**WHAT THE TASK REQUIRES**
Nothing is needed except the lines below that run from the one with "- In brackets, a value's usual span" through the one with "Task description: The", repeated exactly.

**INFORMATION SUPPLIED**
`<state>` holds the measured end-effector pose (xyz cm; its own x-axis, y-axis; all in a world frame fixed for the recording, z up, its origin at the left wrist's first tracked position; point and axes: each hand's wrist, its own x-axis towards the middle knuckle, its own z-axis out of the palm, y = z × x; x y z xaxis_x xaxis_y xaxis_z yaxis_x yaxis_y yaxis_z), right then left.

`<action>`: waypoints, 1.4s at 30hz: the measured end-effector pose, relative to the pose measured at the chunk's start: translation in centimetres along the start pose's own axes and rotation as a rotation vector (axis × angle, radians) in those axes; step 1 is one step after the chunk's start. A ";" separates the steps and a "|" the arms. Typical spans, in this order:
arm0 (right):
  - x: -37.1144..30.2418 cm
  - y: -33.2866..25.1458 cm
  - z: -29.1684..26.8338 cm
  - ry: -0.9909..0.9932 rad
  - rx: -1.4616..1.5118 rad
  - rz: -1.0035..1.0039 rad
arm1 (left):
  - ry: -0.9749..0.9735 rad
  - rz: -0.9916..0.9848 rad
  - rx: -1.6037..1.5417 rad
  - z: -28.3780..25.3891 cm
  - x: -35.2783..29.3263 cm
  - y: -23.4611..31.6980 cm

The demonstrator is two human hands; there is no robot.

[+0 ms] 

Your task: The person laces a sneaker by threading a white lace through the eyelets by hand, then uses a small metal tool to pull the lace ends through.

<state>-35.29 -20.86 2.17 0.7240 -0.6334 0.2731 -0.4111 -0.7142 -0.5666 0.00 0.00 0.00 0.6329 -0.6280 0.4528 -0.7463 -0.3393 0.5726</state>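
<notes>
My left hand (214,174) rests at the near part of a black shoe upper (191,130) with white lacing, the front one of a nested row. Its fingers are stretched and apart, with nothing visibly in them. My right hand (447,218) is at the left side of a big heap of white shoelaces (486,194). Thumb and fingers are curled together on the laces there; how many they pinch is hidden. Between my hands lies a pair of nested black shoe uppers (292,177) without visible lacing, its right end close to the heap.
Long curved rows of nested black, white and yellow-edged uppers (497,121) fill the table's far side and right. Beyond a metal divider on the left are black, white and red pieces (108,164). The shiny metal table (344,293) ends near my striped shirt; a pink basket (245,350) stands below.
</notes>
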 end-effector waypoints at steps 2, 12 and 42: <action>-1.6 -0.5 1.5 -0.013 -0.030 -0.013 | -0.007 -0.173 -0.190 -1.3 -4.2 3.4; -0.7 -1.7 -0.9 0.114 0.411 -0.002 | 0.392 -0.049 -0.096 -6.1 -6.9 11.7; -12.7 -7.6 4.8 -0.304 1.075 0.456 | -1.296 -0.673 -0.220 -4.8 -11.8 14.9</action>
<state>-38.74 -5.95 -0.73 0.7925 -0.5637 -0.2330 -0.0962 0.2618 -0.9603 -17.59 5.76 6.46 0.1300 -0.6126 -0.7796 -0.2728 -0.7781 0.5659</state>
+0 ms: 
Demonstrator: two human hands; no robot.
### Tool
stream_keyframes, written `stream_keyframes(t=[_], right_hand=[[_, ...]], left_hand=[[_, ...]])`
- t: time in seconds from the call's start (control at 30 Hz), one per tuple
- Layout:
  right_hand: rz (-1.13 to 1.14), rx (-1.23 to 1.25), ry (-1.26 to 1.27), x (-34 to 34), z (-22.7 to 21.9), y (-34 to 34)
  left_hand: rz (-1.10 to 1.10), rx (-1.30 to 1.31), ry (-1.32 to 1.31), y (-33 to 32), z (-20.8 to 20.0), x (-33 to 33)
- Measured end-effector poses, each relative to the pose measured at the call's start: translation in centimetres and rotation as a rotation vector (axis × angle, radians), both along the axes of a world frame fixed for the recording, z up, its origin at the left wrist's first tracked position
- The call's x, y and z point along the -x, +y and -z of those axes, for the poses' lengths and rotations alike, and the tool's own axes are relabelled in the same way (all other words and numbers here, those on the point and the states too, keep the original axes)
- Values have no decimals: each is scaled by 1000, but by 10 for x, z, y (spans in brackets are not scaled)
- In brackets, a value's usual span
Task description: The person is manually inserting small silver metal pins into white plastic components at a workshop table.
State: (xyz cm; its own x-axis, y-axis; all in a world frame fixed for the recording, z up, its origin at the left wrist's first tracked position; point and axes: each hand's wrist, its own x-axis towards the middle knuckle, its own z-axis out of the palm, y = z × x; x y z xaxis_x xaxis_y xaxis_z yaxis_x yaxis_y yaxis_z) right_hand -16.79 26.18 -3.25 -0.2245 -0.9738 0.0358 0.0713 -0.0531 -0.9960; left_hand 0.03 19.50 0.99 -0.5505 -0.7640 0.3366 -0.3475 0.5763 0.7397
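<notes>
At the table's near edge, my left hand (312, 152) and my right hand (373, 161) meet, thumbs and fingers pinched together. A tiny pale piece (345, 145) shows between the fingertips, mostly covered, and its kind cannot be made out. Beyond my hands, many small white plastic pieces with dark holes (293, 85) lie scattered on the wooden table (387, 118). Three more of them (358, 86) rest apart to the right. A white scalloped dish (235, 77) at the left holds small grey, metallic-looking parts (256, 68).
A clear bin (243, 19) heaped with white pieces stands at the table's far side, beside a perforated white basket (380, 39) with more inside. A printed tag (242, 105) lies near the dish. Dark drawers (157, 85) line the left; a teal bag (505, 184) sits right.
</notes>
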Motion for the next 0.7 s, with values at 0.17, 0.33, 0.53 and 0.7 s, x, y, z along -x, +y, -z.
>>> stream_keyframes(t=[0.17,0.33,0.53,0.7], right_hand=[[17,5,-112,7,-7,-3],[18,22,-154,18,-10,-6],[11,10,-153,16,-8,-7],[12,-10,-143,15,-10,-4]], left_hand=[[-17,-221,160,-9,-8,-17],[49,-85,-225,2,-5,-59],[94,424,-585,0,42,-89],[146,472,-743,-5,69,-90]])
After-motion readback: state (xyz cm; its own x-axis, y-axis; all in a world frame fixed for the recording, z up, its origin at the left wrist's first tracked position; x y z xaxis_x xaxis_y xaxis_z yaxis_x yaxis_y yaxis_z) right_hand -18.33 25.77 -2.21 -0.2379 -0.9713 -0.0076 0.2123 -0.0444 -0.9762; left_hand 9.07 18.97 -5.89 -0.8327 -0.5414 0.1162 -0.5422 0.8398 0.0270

**SOLUTION TO THIS PROBLEM**
- In brackets, a value's usual span
Task description: The person is manually inserting small silver metal pins into white plastic components at a workshop table.

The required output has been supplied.